Political science and international relations, along with economics, are traditionally among the most male-dominated fields in the social sciences. Women earned 38.5 percent of total political-science and international-relations doctoral degrees granted in the United States in 2006, compared with 30.4 percent in 1996, according to the most recent survey of earned doctorates by the National Opinion Research Center, at the University of Chicago.
A Broader Pattern
Across disciplines, female faculty members continue to lag behind men in pay, particularly at doctoral universities, where their average salaries are 78.1 percent of their male colleagues', according to the most recent study on gender equity in the professoriate, which was conducted in 2006 by the American Association of University Professors (The Chronicle, November 3, 2006).
"It's an issue we've been seeing in the last couple of years again," said John W. Curtis, the AAUP's director of research and public policy and an author of that report. "There's an attitude that this is something we've taken care of already, but the data indicate otherwise."
The Rutgers committee comes to a less definitive conclusion on what the data say about the alleged gender inequity in faculty salaries, though it does conclude that the department's gender bias is reflected in salaries, particularly at the associate-professor level. In one example the report provides, female associate professors earned 82 percent of what their male counterparts made during the 2006-7 academic year. One senior female faculty member in the department was earning $113,029 after 35 years at Rutgers, the report says, compared with a senior male faculty member who was earning $123,359 after 16 years at the university.
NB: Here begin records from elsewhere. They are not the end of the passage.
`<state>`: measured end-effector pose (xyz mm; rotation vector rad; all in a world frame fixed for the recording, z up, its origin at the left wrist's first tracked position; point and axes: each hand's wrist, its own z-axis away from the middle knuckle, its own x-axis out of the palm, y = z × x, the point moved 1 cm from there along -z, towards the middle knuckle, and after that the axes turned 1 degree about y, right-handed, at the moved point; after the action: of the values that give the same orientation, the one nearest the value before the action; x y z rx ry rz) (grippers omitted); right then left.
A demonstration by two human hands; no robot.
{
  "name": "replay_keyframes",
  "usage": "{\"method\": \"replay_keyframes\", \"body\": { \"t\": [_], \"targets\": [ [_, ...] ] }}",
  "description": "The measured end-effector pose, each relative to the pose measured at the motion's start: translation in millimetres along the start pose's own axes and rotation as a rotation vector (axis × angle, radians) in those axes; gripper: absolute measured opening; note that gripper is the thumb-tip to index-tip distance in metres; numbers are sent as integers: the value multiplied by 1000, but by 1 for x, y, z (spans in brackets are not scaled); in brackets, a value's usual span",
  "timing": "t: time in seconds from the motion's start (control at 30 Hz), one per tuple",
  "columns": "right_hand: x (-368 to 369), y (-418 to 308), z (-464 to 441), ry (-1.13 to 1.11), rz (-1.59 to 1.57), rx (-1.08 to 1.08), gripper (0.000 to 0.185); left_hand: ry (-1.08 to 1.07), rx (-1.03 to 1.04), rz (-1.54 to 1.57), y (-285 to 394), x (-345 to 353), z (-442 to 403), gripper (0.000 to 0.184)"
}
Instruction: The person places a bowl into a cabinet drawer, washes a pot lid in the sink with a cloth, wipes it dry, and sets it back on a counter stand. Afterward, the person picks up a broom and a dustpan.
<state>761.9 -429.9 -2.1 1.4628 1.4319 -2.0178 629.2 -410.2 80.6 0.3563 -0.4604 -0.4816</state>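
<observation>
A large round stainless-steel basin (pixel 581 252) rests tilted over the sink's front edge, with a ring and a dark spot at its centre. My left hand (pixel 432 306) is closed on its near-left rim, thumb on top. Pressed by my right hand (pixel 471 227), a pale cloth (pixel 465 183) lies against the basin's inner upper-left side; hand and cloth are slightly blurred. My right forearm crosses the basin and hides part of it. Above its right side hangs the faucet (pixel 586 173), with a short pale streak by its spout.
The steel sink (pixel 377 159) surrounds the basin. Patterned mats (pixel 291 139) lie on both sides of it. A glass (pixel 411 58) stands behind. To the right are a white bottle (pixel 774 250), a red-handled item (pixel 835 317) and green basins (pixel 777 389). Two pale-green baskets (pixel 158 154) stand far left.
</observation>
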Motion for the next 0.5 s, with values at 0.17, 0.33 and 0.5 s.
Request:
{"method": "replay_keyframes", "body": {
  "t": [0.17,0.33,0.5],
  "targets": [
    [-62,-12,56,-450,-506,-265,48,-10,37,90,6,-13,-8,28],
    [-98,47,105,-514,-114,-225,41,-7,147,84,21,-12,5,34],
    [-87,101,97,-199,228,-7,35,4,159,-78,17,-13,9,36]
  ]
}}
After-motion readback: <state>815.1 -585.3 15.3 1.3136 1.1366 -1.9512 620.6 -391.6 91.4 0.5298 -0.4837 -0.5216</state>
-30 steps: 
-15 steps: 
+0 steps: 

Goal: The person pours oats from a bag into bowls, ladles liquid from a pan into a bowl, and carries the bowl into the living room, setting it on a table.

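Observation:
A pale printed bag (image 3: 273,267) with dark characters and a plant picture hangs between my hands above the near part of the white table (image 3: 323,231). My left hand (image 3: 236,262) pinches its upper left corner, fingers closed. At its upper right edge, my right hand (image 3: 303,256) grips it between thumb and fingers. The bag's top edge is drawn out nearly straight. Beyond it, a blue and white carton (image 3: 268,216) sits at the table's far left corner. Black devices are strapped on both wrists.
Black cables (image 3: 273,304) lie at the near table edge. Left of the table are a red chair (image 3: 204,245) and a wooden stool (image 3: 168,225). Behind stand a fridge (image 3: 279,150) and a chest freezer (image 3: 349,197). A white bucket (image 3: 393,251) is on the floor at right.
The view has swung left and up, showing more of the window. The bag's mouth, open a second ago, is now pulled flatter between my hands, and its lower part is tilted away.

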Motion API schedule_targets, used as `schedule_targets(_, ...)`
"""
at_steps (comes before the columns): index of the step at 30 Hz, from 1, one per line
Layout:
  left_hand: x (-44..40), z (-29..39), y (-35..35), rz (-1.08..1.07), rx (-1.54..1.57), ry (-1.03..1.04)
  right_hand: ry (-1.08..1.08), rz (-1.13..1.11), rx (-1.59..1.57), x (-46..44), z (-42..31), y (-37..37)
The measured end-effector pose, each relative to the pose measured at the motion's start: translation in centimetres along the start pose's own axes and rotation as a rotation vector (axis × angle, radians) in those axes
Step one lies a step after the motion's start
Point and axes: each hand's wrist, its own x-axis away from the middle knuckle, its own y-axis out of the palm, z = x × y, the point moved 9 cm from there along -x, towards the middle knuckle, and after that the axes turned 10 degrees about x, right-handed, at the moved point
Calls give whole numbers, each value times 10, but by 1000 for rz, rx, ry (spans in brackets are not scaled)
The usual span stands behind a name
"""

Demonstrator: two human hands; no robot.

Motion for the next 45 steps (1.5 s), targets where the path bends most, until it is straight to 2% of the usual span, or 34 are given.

During the 2007-8 academic year, the School of Arts and Sciences "took aggressive steps to correct several of the most blatant examples of salary inequity for women faculty members," the report says.
Many universities respond to allegations of gender inequity in pay by considering individual cases, Mr. Curtis said. But that approach doesn't change the way promotion decisions are made or how starting salaries are determined, he said: "It doesn't fix the underlying structure."